## YOUR OBJECTIVE
The required output is the exact run of lines below that opens at the line with "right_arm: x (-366" and closes at the line with "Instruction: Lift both".

## DATA SEGMENT

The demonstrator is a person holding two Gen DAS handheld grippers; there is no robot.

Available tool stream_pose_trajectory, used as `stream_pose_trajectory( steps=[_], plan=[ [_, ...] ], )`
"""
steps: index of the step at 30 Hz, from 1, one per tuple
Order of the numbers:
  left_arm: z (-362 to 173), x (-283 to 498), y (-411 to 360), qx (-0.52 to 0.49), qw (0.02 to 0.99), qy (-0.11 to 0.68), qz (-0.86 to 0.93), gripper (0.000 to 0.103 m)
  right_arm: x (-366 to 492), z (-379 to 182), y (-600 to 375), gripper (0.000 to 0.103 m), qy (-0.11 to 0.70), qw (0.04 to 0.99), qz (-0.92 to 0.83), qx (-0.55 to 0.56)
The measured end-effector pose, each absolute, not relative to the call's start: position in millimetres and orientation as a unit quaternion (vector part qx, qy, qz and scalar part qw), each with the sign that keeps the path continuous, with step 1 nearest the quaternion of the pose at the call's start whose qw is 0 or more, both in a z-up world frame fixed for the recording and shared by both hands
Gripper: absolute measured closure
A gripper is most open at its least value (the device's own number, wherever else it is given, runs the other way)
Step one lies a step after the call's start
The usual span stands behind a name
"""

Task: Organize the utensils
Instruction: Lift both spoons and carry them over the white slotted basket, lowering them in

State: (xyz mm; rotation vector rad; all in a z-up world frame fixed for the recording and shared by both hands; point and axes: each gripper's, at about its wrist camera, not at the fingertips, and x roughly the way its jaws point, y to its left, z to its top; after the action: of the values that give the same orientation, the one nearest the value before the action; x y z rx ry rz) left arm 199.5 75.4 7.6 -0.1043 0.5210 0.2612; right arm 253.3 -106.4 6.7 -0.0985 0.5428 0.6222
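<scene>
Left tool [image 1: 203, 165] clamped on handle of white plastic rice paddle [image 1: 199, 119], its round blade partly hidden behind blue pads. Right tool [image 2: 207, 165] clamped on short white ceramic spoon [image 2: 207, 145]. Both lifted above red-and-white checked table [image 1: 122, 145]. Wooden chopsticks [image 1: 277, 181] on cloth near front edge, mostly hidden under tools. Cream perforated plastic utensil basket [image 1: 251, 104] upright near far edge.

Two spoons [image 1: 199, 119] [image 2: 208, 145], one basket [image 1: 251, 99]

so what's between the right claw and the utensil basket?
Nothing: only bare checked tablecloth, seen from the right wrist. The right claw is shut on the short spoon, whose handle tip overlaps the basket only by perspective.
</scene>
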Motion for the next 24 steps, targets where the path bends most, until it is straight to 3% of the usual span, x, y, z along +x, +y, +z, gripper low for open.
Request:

## TASK ANSWER
  right_arm: x (-366 to 492), z (-379 to 182), y (-600 to 375), gripper (0.000 to 0.103 m), qy (-0.11 to 0.70), qw (0.04 to 0.99), qz (-0.92 to 0.83), qx (-0.55 to 0.56)
The measured end-effector pose, each absolute, not relative to the call's start: position in millimetres and orientation as a unit quaternion (vector part qx, qy, qz and scalar part qw), each with the sign that keeps the path continuous, with step 1 nearest the quaternion of the pose at the call's start whose qw is 0 or more, both in a z-up world frame fixed for the recording and shared by both hands
Gripper: absolute measured closure
A gripper is most open at its least value (the device's own number, wherever else it is given, runs the other way)
Step one lies a step after the call's start
The usual span stands behind a name
"""

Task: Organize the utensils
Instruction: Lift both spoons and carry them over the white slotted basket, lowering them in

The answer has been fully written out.